Politwitter is now indexing Canadian political hashtags on Google+. Here is an example of #cdnpoli http://politwitter.ca/page/googleplus/hash/cdnpoli
With Politwitter you can search, filter & sort the posts. For example here is the most plusone'd posts from #cndpoli in 2012.
Let me know what the other popular hashtags used on G+ are and I will add them to the Politwitter hashtag directory.
Politwitter has already been indexing G+ posts from MPs since 2011
But there isn't many MPs using G+, if you know of any let me know!
I plan on creating more statistics for Google+ on Politwitter right now there isn't much. There is a "Top Contributors block on the right side of the page when viewing a G+ hashtag.???
The backend workings of Politwitter have changed and evolved since its launch in April 2009. The API's that Politwitter uses to aggregate data are always changing so its always bit of work keeping up with these changes. Also with the ever growing amount of data and the increase in volumne I've had to change things to handle the capacity over this time.
Politwiiter doesn't load any of the social media data like tweets & Facebook posts on demand, this would be very slow and with things like Twitter it would very quickly reach their "rate limits". So I store all of this content locally in the politwitter database and this content is fetched by background processes, so the frontend pageloads never have to wait to fetch content. This allows me to also generate all the fun stats on this data and provide a permanent historical archive of elected officials social media usage.

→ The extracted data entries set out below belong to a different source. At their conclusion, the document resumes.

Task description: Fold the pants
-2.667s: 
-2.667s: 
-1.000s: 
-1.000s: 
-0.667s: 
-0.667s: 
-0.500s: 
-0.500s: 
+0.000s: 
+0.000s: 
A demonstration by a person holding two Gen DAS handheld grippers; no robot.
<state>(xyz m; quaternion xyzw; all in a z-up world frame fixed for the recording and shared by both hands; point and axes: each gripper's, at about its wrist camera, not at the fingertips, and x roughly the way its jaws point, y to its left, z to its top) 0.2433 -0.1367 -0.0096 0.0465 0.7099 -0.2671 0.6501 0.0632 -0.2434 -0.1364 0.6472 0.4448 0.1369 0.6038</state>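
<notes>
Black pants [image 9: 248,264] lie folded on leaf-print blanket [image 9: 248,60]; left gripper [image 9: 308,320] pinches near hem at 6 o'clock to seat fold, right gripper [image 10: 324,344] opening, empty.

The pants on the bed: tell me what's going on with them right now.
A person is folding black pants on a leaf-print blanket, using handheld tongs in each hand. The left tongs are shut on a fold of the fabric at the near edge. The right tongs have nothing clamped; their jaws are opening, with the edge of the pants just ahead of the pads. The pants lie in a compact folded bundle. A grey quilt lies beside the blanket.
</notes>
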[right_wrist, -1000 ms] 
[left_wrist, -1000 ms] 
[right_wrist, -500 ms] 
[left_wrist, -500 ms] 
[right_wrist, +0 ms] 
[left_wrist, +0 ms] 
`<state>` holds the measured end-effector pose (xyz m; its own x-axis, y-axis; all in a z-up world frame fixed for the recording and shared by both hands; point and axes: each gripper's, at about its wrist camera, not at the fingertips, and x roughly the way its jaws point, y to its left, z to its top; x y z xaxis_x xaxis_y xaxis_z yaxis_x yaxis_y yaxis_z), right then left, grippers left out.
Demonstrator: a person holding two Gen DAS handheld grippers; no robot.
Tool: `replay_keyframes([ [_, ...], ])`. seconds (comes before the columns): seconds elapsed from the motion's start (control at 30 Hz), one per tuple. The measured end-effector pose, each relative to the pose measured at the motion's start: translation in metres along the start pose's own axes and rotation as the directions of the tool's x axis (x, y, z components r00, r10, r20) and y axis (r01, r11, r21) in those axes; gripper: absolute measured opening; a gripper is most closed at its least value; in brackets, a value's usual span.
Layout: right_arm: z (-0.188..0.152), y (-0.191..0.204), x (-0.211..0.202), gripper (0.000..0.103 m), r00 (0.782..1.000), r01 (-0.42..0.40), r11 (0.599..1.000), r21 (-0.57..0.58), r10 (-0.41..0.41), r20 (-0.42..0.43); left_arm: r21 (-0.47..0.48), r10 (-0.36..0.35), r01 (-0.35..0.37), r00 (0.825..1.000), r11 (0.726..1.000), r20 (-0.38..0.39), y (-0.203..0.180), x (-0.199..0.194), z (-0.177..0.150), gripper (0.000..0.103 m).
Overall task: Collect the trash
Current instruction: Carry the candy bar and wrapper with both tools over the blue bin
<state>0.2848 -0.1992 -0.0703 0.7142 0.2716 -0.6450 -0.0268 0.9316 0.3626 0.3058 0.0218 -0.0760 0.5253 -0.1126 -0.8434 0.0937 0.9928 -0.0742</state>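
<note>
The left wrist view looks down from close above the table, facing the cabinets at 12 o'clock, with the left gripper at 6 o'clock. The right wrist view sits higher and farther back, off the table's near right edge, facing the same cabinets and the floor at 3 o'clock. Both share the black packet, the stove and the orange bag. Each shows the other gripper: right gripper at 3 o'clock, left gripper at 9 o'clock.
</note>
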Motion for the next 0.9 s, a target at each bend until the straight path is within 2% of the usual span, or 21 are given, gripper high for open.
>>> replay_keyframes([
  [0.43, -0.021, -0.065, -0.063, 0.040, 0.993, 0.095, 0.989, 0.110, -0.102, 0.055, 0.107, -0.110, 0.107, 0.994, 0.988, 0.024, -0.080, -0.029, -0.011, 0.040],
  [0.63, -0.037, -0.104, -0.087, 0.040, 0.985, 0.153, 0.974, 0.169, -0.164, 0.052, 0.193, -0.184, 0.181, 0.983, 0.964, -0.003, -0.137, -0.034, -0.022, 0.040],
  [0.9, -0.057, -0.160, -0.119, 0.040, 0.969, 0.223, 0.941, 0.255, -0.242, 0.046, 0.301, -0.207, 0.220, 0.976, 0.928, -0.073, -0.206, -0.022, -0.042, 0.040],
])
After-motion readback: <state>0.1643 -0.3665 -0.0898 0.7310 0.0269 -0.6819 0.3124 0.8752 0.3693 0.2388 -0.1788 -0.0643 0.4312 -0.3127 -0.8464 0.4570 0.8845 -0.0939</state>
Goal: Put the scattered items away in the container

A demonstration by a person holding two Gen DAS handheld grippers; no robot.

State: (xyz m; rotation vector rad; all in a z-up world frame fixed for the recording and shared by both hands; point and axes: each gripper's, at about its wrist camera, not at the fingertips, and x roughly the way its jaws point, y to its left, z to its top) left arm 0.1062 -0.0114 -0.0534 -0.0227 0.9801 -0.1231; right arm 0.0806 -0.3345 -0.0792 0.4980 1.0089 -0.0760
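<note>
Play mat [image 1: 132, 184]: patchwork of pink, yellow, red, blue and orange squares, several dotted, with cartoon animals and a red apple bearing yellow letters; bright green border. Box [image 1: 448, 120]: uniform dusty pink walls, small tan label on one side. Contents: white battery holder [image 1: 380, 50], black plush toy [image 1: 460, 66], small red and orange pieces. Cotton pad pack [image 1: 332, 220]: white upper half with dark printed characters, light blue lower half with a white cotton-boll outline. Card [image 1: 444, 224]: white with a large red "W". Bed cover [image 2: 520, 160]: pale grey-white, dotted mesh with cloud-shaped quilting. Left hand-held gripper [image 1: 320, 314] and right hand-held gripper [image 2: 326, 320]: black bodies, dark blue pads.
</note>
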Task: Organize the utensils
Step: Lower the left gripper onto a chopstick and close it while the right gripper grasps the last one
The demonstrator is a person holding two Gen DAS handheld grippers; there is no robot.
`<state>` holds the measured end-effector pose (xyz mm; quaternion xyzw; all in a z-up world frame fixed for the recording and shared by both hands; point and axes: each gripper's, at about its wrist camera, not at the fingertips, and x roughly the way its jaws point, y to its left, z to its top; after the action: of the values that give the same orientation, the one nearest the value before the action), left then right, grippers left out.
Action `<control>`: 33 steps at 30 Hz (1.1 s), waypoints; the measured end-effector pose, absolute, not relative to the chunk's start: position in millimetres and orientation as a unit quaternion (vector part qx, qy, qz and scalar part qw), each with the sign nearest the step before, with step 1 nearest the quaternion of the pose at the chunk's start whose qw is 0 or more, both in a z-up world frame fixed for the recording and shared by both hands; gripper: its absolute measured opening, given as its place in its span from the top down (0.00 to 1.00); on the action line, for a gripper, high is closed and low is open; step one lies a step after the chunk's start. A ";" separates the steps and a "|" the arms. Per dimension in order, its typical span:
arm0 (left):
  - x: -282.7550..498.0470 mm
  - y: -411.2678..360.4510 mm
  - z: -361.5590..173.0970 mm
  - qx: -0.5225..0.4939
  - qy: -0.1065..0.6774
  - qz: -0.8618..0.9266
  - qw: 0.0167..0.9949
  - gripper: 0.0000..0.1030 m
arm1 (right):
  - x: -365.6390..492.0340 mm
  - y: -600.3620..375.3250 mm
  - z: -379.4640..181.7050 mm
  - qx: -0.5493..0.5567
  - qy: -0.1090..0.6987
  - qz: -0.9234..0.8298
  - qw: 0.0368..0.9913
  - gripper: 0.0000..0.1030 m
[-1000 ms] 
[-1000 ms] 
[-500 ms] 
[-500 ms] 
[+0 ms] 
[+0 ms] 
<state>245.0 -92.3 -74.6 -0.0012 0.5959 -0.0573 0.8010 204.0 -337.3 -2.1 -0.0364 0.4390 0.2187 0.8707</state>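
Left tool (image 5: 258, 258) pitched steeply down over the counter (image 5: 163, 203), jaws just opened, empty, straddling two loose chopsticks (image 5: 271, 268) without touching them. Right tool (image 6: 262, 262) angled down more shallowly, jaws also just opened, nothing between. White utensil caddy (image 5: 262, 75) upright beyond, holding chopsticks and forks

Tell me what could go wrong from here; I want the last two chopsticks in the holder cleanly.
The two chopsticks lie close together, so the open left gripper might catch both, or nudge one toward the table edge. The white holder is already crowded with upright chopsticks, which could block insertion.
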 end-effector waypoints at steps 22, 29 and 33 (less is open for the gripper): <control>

At first I used the Twitter REST API to fetch tweets with backcound processes that ran ever couple minutes. It was always a challenge dealing with the Twitter rate limiting, so in the fall of 2009 I rewrote the backend to use the new Twitter Streaming API Alpha. Since then Politwitter gets 99% of the Twitter data in realtime using the streaming API and rate-limits are not an issue. But I still use the REST API to do "backup scrapes" to get any tweets that might have been missed by the streaming API, or if the streaming process crashes for some reason I can still get all the missed tweets for the archive.
Here is some short video of the 2 background streaming processes running and one REST scraper process running.
Politwitter displays a lot of content & statistics on every page and has many detailed statistics pages. Since the size of the database has grown so large, most of this data is processed in the background on a periodic bases rather than on demand.
For example the "Todays Federal Stats" block on the homepage, this data takes a long time to generate and would cause the pageload times to be greater than 1 minute. So a background process runs every 10 minutes that generates this data and is stored in the database. This data is stored over time so trends can be produced or historical stats retreived. This is the case for a lot of the stats like follower counts or sentiment.
Content that isn't generated in the backcound is still almost always cached, there are over 20,000 cache files stored. Almost all the "side blocks" are cached every 5-10 minutes and some pages like statisitc pages are fully cached.
All of the other social media content besides Twitter is fetched on a periodic bases as they don't have an equivalent "Streaming API". For example Facebook posts are fetched every hour. There are a lot of these background processes running 24/7 to keep Politwitter updated, generating stats and keeping pageload times to a minimum.
I have a backend page to monitor how long these various background processes are taking to run, to watch for potential problems.
Even with all of this background pre-processing and caching there are still many pages on Politwitter that are slow to load and the site can slow down under high traffic. I have done a lot of optimizing of database queries but the size of the tweets database has just grown so large its always a challenge.
The tweets database is now over 5.3 million tweets!
The major issue I have with the database is with "table locking". The main tweets mysql table is MyISAM format which makes most of the read queries fast and the writing very fast. But the major problem is MyISAM locks the table during a query, so a backlog of queries can form if a complex query takes a long time. If a page is taking a long time to load on Politwitter this is most likely the reason.
In the winter of 2011 I greatly helped this situation by adding a 2nd staging tweets table that the streaming API writes to, then a 2nd process grabs tweets from this staging table and moves them to the main tweets table afterwards. This allows for high volumn of incoming tweets to not slowdown the site and seperates the reading from writing, greatly reducing the table locking. This also means the streaming API won't miss tweets due to not being able to write a tweet due to table locking. I've tested over 3,000 tweets a minute during the Royal Wedding test.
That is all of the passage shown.